Bolt is gunning for his third straight 100m, 200m and 4x100m titles in the Rio Olympics, coming up in August, and while the Jamaican superstar won his first title of the season at the first time of asking, it came with a hamstring problem in tow.
The 29-year-old finished first in a time of 10.05s in the 100m at the Cayman Invitational, coming in ahead of Dentarius Locke of the USA and his fellow Jamaican Kemar Bailey-Cole.
According to AFP, who quote local media, Bolt is undergoing treatment in Germany for the problem, under the watchful eyes of the famed doctor Hans-Wilhelm Muller-Wohlfahrt, who has treated many an athlete in the past.
However, Bolt's coach Glen Mills does not think the injury will keep Bolt from competing in his next scheduled event, in Ostrava in the Czech Republic on Friday.
"If you noticed in the race he was grimacing towards the end," Mills told Hitz 92fm radio of Jamaica, according to the news agency.
Bolt, after winning the race, was happy to think he had come unscathed, with the Jamaican not too worried about the slow timing, considering it was the first race of his season.
"It wasn't the best, but as long as I come out injury free, that's the key thing," the multiple-time Olympic champion said. "I didn't feel as smooth as I wanted to, but as I always say, it's hard to just come into your first race and do extra well.
"I am never worried.
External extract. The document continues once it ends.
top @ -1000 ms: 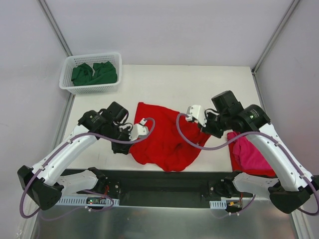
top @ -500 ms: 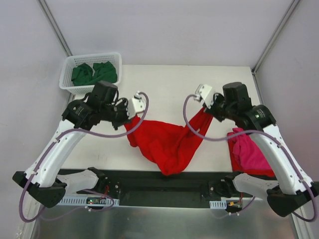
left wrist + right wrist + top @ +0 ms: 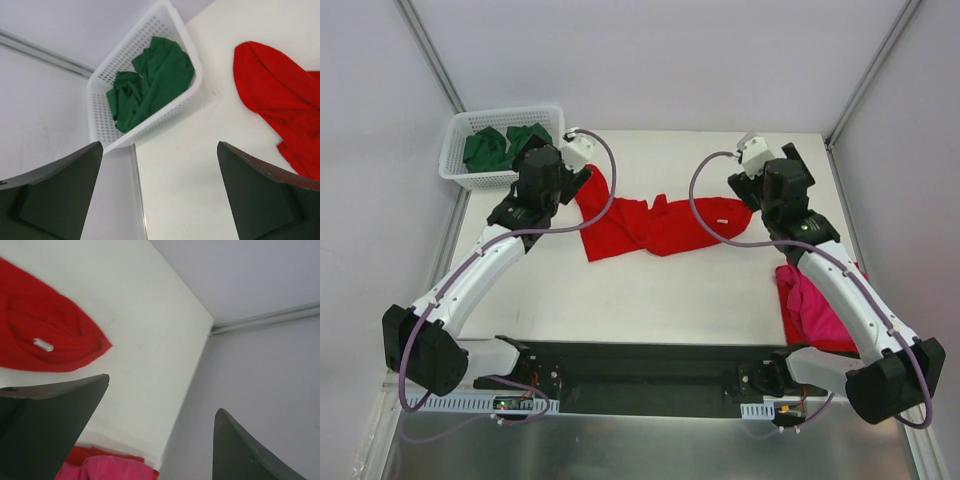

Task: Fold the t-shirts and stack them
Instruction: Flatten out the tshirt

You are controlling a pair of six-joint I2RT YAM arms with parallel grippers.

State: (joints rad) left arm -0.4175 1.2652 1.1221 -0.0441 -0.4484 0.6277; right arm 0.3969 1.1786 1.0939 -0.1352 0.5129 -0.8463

I've been in worse situations. It's just race rusty. I can tell. I could feel the difference from when you are flying from when you are not."
While race rust can be shaken off with a few competitions, what will worry Bolt and Mills is, that will only be possible if he stays injury-free. Getting in as much competition as possible before the start of the Olympics is essential for all athletes, even for the great man, who always seems to rise to the occasion when the biggest stage comes calling.